An additional difficulty is the fact that LM have a non-linear pattern of conservation [
22]. They are far more ephemeral than globular domains and their signature can appear or disappear as a result of single mutations. Ancestrality is not always necessary. This means that LM can appear
de novo during protein sequence evolution, because they do not have to fulfil structural stability constraints in contrast to globular domains. LM losses are also possible in closely related sequences e.g. alternatively spliced forms.

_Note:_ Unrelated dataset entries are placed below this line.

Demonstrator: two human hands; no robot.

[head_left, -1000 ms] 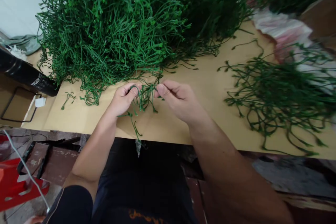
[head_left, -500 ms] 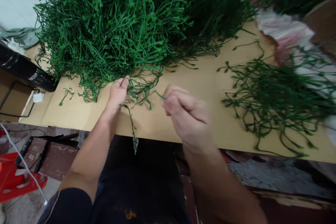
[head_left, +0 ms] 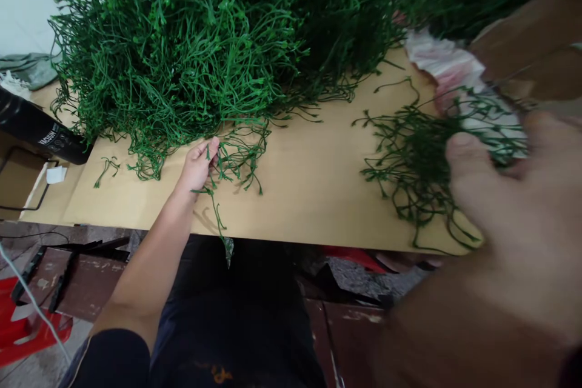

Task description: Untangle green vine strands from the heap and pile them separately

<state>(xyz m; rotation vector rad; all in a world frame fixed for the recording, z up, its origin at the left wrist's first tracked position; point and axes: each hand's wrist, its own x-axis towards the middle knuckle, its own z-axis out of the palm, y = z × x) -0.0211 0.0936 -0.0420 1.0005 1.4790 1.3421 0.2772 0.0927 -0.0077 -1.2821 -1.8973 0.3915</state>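
Thin green plastic-looking stem clump (head_left: 237,156), lying on flat tan board (head_left: 309,206) | my left hand (head_left: 196,165) pinching its edge, likely steadying it | I'm holding my right hand (head_left: 522,206) spread by darker stem pile (head_left: 421,148), apparently kept separate

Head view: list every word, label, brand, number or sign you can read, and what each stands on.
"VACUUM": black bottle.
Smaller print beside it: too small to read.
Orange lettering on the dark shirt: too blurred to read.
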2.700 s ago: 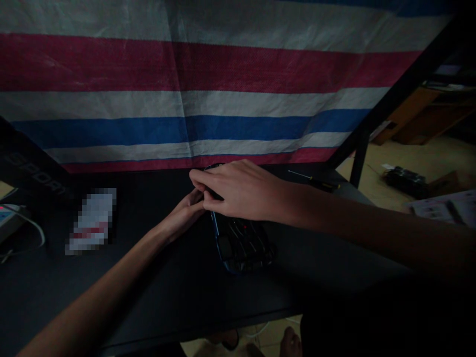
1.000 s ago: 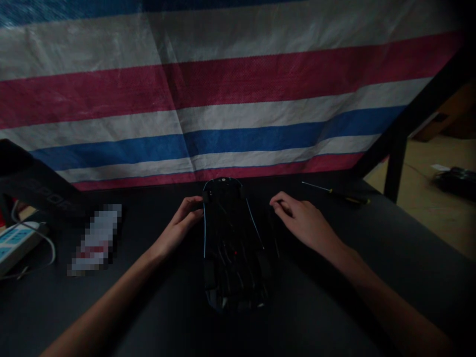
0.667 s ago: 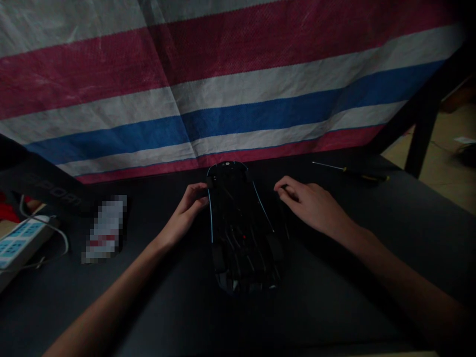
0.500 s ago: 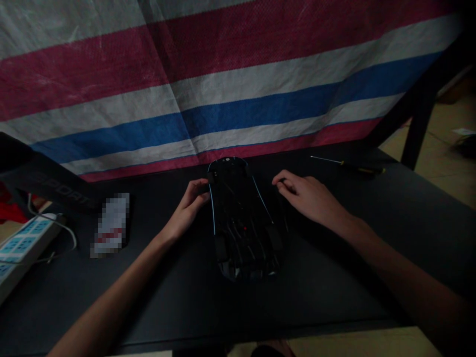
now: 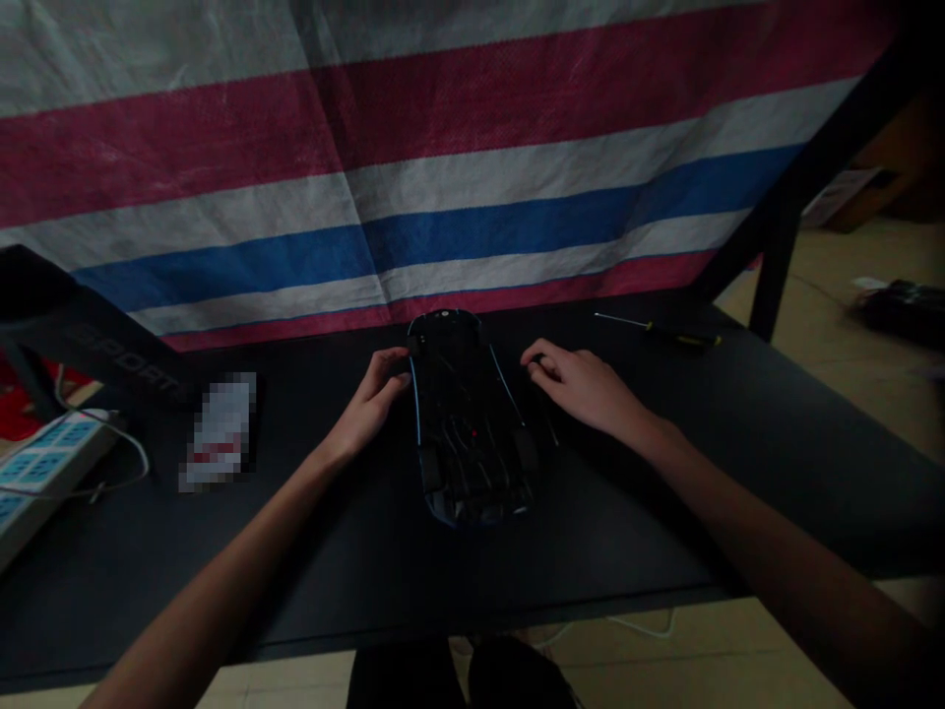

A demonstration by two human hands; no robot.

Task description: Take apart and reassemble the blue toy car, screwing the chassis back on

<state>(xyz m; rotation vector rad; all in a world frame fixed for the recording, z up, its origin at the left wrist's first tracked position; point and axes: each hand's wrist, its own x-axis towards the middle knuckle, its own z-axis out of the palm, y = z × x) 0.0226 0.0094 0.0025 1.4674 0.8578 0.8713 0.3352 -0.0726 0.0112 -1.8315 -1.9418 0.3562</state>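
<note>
A dark toy car [image 5: 472,423] with blue side edges lies upside down on the black table, its wheels and underside facing up. At its left side, my left hand [image 5: 373,399] has thumb and fingertips against the edge near one wheel. Just right of the car, apart from it, my right hand [image 5: 580,384] is closed with curled fingers. Below these fingers a thin dark rod [image 5: 552,423] shows faintly; whether they hold it is too dark to make out. Farther right lies a screwdriver [image 5: 683,338] with a black and yellow handle.
A blurred-out flat object [image 5: 221,433] lies left of my left arm. Beyond it are a white power strip [image 5: 55,458] with a cable and a dark case marked SPORT [image 5: 125,350]. A striped sheet [image 5: 458,236] hangs behind the table [image 5: 354,581]; a dark frame post [image 5: 775,271] stands right.
The view has shifted slightly, showing more floor and my legs at the bottom. Both hands keep about the same places beside the car.
</note>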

Repetitive LM involved in the interaction with modular proteins, e.g. the DPW epsin motifs that mediate interaction with the adaptor protein AP-2, tend to be present in an inconstant number of copies in homologous proteins.
Finally, it is important to keep in mind that not all the amino acids forming a LM are equally informative. There are key positions, like the S/T/Y in a phosphorylation motif, that if changed result in the loss of function. Other positions accept more than one amino acid of the same physico-chemical group (e.g. acidic, hydrophobic), while some positions can be occupied by any amino acid. These differences have an impact in the definition of LM conservation.
This article presents a new scoring scheme that uses information about the degree of conservation to determine the reliability of a motif match or instance. The method has been developed inside the context of the ELM resource [
16] in order to improve its predictive power without excessively degrading real time server performance for users. It is a three stage algorithm that efficiently manages to distinguish between true and randomly generated instances, keeping low both the false negative and false positive rates. A set of homologous sequences is defined. This set is used to reconstruct the evolution of the predicted instance in terms of the conservation of the corresponding regular expression. Subsequently, weights are assigned to the observed evolutionary events. The final conservation score (CS) is computed using all the gathered information.